Link Posted: 10/5/2014 4:57:53 AM EDT
[#1]
Link Posted: 10/5/2014 11:31:54 AM EDT
[#2]
Link Posted: 10/5/2014 1:20:25 PM EDT
[#3]
Great information. Thanks guys!

I've been thinking a lot about starting up a gun shop, with possible offerings in gunsmithing, firearms courses, etc.
Link Posted: 10/5/2014 2:39:07 PM EDT
[#4]
Link Posted: 10/5/2014 5:56:38 PM EDT
[#5]
If you're smart:

You'll attend a top gunsmithing school like Trinidad Junior College or Colorado School of Trades.
They teach you how to be an actual professional and do it without wasting any time.
These schools are for professionals, not people who want to do hobby work, and they take years and a LOT of money to attend.
Also, you may not get in where and when you want.  Positions are limited and they pick and choose students.

Forget the mail order and video "courses", they're about worthless for learning how to be a pro.
They're only good to teach you to do hobby work on your own guns....NOT other peoples guns.

If you want to open a business, if you have half a brain you'll take some business courses.
I've seen a good number of master quality watchmakers and gunsmiths who went broke FAST because they had no idea how to run a business.
Remember: You will not be a gunsmith.......you'll be a businessman who happens to run a gun business.
Most of your time will be spent doing businessman tasks like talking to new customers, handling dissatisfied customers, ordering parts, and mostly...filing out paperwork for the government.

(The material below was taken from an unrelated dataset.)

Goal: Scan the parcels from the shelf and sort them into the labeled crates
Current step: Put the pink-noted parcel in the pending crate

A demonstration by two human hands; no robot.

Unless you have the businessman tasks down tight you'll disappear without a ripple and into bankruptcy.
If the school offers business courses TAKE THEM.  If they don't, find a community school and attend night courses.
Link Posted: 10/5/2014 8:15:40 PM EDT
[#6]
You can spend all kinds of money, attend the best school, work for a master after you graduate. You finally get set up in your own shop. First guy in brings and old something or other you've never seen before. It's the nature of the beast. Many go into smithing thinking they want to do AR's, 1911's nice stuff. Very little of that shows up. It's mostly 22lr's because every gun person has one, many passed down through the family.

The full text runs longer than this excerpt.